## About this task
Give back exactly the lines of the entries below from the line with "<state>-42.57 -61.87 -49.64" to the line with "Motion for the", inclusive, and only those.

## Data

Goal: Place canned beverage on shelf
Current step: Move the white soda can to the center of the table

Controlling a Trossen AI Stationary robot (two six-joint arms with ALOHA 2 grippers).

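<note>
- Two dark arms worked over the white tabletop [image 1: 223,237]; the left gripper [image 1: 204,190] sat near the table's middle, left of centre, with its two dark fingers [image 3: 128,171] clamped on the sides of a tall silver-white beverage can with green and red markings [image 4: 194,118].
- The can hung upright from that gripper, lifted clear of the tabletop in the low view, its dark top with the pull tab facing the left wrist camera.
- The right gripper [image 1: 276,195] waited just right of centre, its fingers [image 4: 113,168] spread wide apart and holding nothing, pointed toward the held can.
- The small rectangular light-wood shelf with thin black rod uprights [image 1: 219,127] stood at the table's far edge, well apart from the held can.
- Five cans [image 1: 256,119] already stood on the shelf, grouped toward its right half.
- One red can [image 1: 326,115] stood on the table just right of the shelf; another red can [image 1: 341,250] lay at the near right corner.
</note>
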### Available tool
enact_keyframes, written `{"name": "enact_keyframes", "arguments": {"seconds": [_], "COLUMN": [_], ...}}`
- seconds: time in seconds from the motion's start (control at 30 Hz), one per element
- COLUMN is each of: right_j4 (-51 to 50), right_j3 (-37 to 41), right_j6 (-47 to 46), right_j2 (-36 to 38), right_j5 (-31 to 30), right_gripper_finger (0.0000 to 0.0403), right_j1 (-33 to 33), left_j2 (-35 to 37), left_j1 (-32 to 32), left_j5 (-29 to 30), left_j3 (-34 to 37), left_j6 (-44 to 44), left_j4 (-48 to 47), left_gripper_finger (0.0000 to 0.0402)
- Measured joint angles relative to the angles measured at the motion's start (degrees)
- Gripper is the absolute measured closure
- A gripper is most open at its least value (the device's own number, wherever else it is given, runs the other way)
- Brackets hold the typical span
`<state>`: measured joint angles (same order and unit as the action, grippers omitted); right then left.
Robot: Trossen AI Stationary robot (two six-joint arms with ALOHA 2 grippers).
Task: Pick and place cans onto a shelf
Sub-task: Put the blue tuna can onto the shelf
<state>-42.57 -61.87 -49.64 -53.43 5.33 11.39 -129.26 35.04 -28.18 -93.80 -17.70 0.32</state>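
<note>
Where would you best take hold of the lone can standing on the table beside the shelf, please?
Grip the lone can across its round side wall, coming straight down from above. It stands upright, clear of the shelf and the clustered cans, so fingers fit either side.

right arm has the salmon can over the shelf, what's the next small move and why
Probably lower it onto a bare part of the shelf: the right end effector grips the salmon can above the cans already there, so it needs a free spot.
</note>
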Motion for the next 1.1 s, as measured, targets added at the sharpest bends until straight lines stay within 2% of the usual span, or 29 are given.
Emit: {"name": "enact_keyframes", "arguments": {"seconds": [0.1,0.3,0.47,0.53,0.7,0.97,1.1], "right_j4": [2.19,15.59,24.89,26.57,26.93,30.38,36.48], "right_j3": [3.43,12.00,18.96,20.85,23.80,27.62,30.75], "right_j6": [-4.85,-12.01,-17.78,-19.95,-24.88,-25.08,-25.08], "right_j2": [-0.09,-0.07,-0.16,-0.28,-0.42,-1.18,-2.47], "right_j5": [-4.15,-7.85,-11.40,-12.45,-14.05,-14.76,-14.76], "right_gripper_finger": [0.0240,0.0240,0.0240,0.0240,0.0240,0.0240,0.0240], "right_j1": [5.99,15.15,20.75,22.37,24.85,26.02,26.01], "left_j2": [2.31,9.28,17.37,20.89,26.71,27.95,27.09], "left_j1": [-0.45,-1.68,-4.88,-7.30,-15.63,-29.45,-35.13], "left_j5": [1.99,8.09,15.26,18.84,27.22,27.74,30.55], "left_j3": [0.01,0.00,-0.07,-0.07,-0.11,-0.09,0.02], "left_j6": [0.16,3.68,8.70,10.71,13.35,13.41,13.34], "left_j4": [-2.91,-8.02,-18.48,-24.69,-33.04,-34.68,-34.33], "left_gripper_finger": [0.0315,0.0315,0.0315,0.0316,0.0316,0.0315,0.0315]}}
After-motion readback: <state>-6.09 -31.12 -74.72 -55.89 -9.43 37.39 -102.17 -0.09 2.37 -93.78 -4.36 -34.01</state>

## Solved problem
<state>-42.57 -61.87 -49.64 -53.43 5.33 11.39 -129.26 35.04 -28.18 -93.80 -17.70 0.32</state>
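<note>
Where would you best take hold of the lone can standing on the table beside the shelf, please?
Grip the lone can across its round side wall, coming straight down from above. It stands upright, clear of the shelf and the clustered cans, so fingers fit either side.

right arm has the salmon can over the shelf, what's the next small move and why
Probably lower it onto a bare part of the shelf: the right end effector grips the salmon can above the cans already there, so it needs a free spot.
</note>
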Motion for the next 1.1 s, as measured, targets added at the sharpest bends until straight lines stay within 2% of the usual span, or 29 are given.

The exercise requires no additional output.